* Brief *
What is wanted is every record, duplicated word for word.

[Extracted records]
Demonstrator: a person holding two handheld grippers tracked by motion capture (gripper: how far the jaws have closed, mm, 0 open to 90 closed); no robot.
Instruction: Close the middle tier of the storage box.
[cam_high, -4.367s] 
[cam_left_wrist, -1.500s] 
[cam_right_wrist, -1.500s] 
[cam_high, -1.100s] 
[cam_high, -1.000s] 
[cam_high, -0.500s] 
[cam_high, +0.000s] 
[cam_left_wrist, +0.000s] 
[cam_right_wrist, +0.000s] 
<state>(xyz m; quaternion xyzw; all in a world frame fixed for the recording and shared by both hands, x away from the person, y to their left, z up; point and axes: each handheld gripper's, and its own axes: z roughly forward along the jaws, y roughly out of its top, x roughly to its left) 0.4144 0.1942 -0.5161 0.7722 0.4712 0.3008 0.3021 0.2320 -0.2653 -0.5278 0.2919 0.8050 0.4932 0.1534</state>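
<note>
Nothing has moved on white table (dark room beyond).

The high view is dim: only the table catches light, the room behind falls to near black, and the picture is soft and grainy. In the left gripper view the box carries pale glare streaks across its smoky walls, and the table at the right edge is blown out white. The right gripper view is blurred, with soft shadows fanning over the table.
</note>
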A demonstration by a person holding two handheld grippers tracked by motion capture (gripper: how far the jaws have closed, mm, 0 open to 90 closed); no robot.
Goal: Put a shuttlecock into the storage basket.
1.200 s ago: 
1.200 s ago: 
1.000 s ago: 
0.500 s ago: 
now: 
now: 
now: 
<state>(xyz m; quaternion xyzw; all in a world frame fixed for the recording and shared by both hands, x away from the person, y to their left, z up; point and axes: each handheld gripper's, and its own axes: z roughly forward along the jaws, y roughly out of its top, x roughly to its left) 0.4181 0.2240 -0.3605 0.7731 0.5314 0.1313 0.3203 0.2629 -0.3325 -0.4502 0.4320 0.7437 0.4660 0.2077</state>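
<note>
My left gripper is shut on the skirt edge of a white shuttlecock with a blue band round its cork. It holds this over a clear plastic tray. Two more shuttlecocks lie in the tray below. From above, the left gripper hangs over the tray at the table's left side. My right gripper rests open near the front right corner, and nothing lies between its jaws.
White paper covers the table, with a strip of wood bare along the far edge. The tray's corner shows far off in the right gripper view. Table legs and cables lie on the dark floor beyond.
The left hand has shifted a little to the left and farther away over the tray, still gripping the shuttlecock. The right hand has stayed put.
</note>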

* Solution for this task *
Demonstrator: a person holding two handheld grippers tracked by motion capture (gripper: how far the jaws have closed, mm, 0 open to 90 closed); no robot.
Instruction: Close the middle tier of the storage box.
[cam_high, -4.367s] 
[cam_left_wrist, -1.500s] 
[cam_right_wrist, -1.500s] 
[cam_high, -1.100s] 
[cam_high, -1.000s] 
[cam_high, -0.500s] 
[cam_high, +0.000s] 
[cam_left_wrist, +0.000s] 
[cam_right_wrist, +0.000s] 
<state>(xyz m; quaternion xyzw; all in a world frame fixed for the recording and shared by both hands, x away from the person, y to their left, z up; point and axes: each handheld gripper's, and its own axes: z roughly forward along the jaws, y roughly out of its top, x roughly to its left) 0.4144 0.1942 -0.5161 0.7722 0.4712 0.3008 0.3021 0.2320 -0.2653 -0.5278 0.2919 0.8050 0.4932 0.1534</state>
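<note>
Nothing has moved on white table (dark room beyond).

The high view is dim: only the table catches light, the room behind falls to near black, and the picture is soft and grainy. In the left gripper view the box carries pale glare streaks across its smoky walls, and the table at the right edge is blown out white. The right gripper view is blurred, with soft shadows fanning over the table.
</note>
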A demonstration by a person holding two handheld grippers tracked by motion capture (gripper: how far the jaws have closed, mm, 0 open to 90 closed); no robot.
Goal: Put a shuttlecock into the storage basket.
1.200 s ago: 
1.200 s ago: 
1.000 s ago: 
0.500 s ago: 
now: 
now: 
now: 
<state>(xyz m; quaternion xyzw; all in a world frame fixed for the recording and shared by both hands, x away from the person, y to their left, z up; point and axes: each handheld gripper's, and its own axes: z roughly forward along the jaws, y roughly out of its top, x roughly to its left) 0.4181 0.2240 -0.3605 0.7731 0.5314 0.1313 0.3203 0.2629 -0.3325 -0.4502 0.4320 0.7437 0.4660 0.2077</state>
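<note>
My left gripper is shut on the skirt edge of a white shuttlecock with a blue band round its cork. It holds this over a clear plastic tray. Two more shuttlecocks lie in the tray below. From above, the left gripper hangs over the tray at the table's left side. My right gripper rests open near the front right corner, and nothing lies between its jaws.
White paper covers the table, with a strip of wood bare along the far edge. The tray's corner shows far off in the right gripper view. Table legs and cables lie on the dark floor beyond.
The left hand has shifted a little to the left and farther away over the tray, still gripping the shuttlecock. The right hand has stayed put.
</note>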

The output returned above is complete.